# Analysis of Scalable Architecture for the Embedded Block Coding in JPEG 2000

Chun-Chia Chen, Yu-Wei Chang, Hung-Chi Fang and Liang-Gee Chen DSP/IC Design Lab, Graduate Institute of Electronics Engineering and Department of Electrical Engineering, National Taiwan University, Taipei, Taiwan {chunchia, wayne, honchi, lgchen}@video.ee.ntu.edu.tw

Abstract— In this paper, the scalable architecture of the Embedded Block Coding (EBC) in JPEG 2000, the bit-plane parallel EBC, is proposed. We provided the analysis and an unified design methodology for the bit-plane parallel EBC architecture. To design the bit-plane parallel EBC, there exists three critical difficulties. To overcome the difficulties, three algorithms are proposed. By use of the proposed algorithms, the external bandwidth of the EBC is reduced by 55% averagely, and the throughput of a 4 bit-planes parallel EBC is higher than a word-level EBC with 10 bit-plans parallel by 1.5 times at the bitrate of 1 bits per pixel.

# I. INTRODUCTION

JPEG 2000 [1] is well-known for its excellent coding efficiency and rich functionalities, such as scalability, region of interest, error resilience, and so on. JPEG 2000 adopts the Discrete Wavelet Transform (DWT) as the transformation algorithm, and the Embedded Block Coding with Optimization Truncation (EBCOT) [2] as the entropy coding algorithm. By use of new coding tools, the quality of JPEG 2000 outperforms JPEG by 2 dB in Peak Signal-to-Noise Ratio (PSNR) at the same bitrate.

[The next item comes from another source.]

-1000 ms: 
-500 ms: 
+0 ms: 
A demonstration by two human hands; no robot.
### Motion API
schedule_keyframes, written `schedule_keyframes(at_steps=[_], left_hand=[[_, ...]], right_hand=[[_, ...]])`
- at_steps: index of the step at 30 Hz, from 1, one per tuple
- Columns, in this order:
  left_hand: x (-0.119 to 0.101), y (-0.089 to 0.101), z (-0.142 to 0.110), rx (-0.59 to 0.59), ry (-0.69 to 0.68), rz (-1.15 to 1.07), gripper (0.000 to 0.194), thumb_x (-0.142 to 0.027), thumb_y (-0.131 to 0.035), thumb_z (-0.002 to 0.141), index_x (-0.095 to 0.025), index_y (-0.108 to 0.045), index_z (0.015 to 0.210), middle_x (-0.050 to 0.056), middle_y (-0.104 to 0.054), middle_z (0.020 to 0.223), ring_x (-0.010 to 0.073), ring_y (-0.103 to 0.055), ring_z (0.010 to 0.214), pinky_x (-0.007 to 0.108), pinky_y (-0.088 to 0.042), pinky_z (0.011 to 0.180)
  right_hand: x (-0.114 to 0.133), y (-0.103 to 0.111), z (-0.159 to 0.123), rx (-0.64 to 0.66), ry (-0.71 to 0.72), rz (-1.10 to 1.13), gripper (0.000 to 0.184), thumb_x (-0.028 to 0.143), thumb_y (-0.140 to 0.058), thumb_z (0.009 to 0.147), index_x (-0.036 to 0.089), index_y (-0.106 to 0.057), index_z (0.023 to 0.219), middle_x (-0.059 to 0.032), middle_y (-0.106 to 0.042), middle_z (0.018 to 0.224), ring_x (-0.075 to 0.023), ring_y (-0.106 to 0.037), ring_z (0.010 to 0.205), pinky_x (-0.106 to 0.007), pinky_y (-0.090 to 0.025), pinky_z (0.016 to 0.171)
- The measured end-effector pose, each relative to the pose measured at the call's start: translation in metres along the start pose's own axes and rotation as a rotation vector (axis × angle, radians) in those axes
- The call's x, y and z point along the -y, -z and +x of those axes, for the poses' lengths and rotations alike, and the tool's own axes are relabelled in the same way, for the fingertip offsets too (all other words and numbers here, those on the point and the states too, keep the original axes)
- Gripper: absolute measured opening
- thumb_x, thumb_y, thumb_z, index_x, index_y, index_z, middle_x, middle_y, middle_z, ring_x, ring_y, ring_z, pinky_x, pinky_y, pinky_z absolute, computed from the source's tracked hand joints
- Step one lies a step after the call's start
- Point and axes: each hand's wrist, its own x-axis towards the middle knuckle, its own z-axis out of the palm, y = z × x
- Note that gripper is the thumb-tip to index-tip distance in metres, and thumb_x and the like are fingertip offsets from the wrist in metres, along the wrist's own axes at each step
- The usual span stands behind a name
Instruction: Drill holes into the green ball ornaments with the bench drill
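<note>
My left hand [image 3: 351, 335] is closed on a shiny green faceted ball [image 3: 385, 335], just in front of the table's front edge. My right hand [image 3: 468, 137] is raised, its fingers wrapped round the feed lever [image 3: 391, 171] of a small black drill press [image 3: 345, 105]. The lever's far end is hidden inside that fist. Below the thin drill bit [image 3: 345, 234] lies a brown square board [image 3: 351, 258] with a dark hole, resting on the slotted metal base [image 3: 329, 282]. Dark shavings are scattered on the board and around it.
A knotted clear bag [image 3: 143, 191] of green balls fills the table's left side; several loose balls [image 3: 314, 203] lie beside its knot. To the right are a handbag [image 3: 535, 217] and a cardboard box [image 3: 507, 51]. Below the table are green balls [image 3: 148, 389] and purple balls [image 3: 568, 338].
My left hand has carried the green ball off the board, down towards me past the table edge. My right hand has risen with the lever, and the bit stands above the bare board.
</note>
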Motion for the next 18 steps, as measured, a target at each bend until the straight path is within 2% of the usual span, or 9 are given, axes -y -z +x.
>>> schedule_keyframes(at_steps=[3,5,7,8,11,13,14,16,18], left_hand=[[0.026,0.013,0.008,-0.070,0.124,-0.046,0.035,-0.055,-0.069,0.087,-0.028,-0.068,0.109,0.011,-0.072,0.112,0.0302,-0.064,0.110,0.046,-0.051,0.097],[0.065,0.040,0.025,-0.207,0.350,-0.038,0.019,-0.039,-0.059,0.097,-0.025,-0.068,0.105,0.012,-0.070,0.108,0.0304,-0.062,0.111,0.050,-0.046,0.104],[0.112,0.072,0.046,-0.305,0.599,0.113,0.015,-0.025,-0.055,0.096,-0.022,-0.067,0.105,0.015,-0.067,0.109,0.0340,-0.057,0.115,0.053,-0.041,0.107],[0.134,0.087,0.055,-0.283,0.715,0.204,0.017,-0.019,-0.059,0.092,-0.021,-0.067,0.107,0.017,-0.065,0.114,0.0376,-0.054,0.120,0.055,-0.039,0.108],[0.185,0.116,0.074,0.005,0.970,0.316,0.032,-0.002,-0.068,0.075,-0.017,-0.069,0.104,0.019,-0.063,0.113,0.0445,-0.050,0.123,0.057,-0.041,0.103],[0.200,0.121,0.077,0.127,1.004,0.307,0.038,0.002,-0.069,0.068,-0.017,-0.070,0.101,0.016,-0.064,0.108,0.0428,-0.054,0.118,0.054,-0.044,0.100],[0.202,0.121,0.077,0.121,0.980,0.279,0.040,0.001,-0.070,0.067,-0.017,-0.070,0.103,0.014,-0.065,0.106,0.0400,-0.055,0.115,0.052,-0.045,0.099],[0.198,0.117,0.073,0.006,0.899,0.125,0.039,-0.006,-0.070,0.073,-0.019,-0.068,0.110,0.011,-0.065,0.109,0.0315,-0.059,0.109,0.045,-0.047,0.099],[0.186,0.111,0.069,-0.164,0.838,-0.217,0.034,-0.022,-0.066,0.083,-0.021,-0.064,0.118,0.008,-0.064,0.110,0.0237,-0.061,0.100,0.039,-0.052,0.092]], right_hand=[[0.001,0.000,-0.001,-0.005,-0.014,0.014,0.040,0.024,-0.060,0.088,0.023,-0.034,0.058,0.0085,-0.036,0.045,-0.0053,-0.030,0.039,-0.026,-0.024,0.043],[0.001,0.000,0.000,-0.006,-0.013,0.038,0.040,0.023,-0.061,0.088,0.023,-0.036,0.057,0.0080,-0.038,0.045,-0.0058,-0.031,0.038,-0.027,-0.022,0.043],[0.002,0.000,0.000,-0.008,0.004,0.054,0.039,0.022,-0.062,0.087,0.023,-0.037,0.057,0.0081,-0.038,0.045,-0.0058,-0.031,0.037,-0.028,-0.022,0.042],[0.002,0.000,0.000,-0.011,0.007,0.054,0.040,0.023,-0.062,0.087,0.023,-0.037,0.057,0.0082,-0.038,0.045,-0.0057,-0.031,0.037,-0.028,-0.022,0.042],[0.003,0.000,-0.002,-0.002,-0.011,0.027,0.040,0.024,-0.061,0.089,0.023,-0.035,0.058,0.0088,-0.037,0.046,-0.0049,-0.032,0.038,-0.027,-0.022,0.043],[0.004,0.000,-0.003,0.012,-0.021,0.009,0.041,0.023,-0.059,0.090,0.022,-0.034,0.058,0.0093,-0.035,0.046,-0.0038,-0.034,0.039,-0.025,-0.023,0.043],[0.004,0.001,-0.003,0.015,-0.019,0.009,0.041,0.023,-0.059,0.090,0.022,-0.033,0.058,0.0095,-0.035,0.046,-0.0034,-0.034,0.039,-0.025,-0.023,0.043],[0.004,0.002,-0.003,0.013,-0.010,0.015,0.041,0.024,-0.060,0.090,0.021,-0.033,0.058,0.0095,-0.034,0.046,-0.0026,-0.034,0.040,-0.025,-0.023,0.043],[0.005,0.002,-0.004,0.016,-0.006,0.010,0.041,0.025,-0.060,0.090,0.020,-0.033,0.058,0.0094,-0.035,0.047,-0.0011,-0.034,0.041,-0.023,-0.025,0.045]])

The complexity of JPEG 2000 is much higher than that of JPEG. In a JPEG 2000 coding system, the EBC occupies 53% of total computation[3]. Therefore, hardware implementation of the EBC is a must for real-time applications. Many EBC architectures[3][4][5][6][7] has been proposed. All of them are bitplane sequential architecture, which encode a code-block bit-plane by bit-plane. Besides, all of them require an on-chip SRAM to store state variables. To implement a JPEG 2000 coding system with these architectures, the on-chip code-block memory is required since the DWT is a word-level processing algorithm while the EBC is a bit-level one. The code-block memory is used to avoid loading coefficients multiple times from external tile memory. However, the code-block memory occupy large silicon area. To solve this problem, a word-level EBC architecture[8] is proposed to encode one DWT coefficient per cycle regardless of bit-width. Therefore, the codeblock memory is eliminated and the throughput of the EBC is dramatically increased.



Fig. 1. Average Number of Effective Bit-planes among All Code-blocks

Although the word-level EBC architecture can achieve low internal memory and high throughput, the area efficiency is decreased in lossy coding. As shown in Fig. 1, the average number of effective bit-planes is less than half of the bit-width of a DWT coefficient when bit rate is smaller than 2 (compression ratio>4). The effective bit-plane means the un-truncated bit-planes after rate control. The rate control in JPEG 2000 is a post-compression rate-distortion optimization algorithm. The computational power of the EBC is wasted since the source image must be losslessly coded regardless of the target bit rate. Therefore, the area efficiency of the word-level architecture is decreased since more than half of bit-planes finally are truncated but are encoded by more than half of processing elements. For example, if a EBC architecture only capable of processing 4 bit planes at the same time is used, as shown in Fig. 1, the throughput of this architecture is the same as that of the word-level architecture, while the area efficiency of this architecture is higher than that of the word-level architecture.

In this paper, an analysis of scalable architecture for EBC is presented. We provide an unified design methodology of designing a bit-plane parallel EBC architecture. The bit-plane parallel EBC is the generalization of the EBC architectures from two bit-plane parallel to all bit-plane parallel in a word. The designers can choose the best fit number of bit-planes to design a EBC architecture for different applications, i.e. for different range of target bit rate. For an operational range of target bit rate, a EBC capable of processing the effective number of bit-planes not only has higher area efficiency but also increases the processing throughput. The experimental results shows that the throughput of a 4 bit-planes parallel EBC is higher than a word-level EBC with 10 bit-plans parallel by 1.5 times at 1 bits per pixel (bpp).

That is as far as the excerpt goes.